Enormous differences in oxygen levels
There is an enormous difference between the oxygen levels of the Earth’s atmosphere and its core: the former is rich in oxygen whereas the latter contains very little. The level of oxygen in the rock between the atmosphere and the core varies. According to many geoscientists, these different oxygen levels do not have much significance. Differences are primarily thought to be linked to the effect of oxygen on the oxidation or reduction of iron (which occurs in many types of rock). If rock contains a lot of oxygen, iron is oxidized (as is the case in rust); if there is little oxygen available, iron can be present in the metallic form (as is the case in a steel beam).
However, new experiments carried out by researchers from VU Amsterdam and the Centre for High Pressure Science and Technology Advanced Research (HPSTAR) in China have now shown that high oxygen levels have another effect. Rock that is rich in oxygen melts much more easily, that is, at considerably lower temperatures (as low as 100 degrees Celsius), than rock that contains little oxygen. The experiments were carried out on synthetic rock, which contains no iron atoms at all, so this effect is not caused by the oxidation of iron but by the oxygen atoms themselves.
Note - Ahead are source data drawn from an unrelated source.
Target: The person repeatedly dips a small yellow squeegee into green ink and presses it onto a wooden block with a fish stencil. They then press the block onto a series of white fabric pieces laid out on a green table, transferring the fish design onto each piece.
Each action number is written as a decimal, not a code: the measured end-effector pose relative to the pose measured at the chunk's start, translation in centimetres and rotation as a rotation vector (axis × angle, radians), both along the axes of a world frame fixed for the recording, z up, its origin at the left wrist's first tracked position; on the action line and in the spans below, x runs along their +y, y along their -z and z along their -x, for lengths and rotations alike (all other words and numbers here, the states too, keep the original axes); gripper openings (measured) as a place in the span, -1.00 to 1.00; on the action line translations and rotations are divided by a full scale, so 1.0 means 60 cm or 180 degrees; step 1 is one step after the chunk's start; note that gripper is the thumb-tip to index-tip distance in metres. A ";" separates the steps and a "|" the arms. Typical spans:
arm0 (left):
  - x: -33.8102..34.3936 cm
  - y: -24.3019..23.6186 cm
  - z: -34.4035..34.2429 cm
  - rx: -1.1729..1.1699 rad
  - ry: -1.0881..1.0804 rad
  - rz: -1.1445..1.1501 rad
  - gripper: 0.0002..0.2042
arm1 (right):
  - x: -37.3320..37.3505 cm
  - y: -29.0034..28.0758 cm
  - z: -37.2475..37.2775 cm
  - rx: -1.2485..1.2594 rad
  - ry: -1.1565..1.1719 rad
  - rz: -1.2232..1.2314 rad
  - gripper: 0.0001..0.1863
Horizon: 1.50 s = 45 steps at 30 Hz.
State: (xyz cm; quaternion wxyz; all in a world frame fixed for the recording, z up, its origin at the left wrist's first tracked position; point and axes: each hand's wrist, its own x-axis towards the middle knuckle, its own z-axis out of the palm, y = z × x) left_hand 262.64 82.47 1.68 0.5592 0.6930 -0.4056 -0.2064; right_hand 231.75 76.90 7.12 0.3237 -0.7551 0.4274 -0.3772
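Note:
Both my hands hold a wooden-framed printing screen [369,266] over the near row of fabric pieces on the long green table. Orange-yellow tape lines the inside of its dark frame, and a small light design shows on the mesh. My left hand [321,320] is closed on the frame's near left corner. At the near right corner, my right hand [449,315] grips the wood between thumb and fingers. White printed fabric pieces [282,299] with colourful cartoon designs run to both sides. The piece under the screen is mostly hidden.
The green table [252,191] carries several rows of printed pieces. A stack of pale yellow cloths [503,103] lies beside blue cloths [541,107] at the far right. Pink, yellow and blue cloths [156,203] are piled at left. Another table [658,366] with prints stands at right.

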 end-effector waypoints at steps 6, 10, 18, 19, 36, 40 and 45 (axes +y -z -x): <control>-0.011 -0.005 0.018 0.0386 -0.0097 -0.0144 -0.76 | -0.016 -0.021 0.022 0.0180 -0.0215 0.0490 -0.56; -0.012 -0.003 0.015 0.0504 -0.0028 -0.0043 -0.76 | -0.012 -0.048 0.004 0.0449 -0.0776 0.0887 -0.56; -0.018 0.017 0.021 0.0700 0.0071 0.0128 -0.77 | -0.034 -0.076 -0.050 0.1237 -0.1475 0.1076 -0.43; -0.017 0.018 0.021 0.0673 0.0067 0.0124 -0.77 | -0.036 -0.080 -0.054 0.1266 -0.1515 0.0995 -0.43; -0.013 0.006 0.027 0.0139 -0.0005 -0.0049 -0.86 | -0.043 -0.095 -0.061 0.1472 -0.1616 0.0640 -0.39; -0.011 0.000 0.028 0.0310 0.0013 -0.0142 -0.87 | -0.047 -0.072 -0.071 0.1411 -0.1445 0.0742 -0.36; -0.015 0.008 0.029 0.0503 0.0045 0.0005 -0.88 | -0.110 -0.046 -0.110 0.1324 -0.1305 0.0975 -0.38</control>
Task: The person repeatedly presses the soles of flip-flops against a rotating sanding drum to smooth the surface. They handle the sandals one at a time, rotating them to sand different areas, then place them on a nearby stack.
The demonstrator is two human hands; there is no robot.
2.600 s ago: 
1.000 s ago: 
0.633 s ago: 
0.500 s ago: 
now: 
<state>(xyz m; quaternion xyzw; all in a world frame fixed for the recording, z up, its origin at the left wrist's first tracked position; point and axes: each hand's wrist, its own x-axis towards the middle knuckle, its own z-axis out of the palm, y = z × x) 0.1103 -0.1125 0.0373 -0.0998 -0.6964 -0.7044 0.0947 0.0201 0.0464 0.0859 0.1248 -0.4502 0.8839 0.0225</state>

Yanhao Lin (HPSTAR and, of late, Veni-funded researcher at VU Amsterdam), Wim van Westrenen (VU Amsterdam Earth Sciences and HPSTAR) and Dave Mao (HPSTAR) carried out these experiments.
The study clearly demonstrates that current models of volcanoes on Earth, like the one we have been seeing in action on La Palma during the last few months, are incomplete. The effects of oxygen levels on the melting properties of ‘earthly rock’ are not yet known. The follow-up research now being carried out by the team of researchers suggests that the rock that makes up the Earth melts much more easily if there is a surplus of oxygen present.
This could mean that not only the temperature of a rock determines whether magma (liquid rock) is produced, but that the oxygen level can also be a very important parameter. Oxygen can thus, literally, ‘wake rock up’.
These results also throw new light on the evolution of exoplanets (planets that orbit stars other than our own sun). The experiments show that exoplanets with a lot of oxygen will have a small metallic core (because little iron is reduced) and can be covered with a deep ocean of magma (because rock melts easily).
Because of degasification of vast quantities of magma, the atmosphere of these planets will comprise large quantities of oxygen-rich gases, such as CO2 and water vapour. On the other hand, exoplanets with little oxygen will have a large metallic core and only melt to a small extent. Limited degasification takes place on such planets and their thin atmospheres will consist mainly of small quantities of low-oxygen gases such as CH4 (methane).
Planned space missions, for instance the launching of the James Webb telescope in December 2021, will discover many new exoplanets and conduct analyses of their atmospheres in the coming years. This data will tell us more about the planets surrounded by these atmospheres.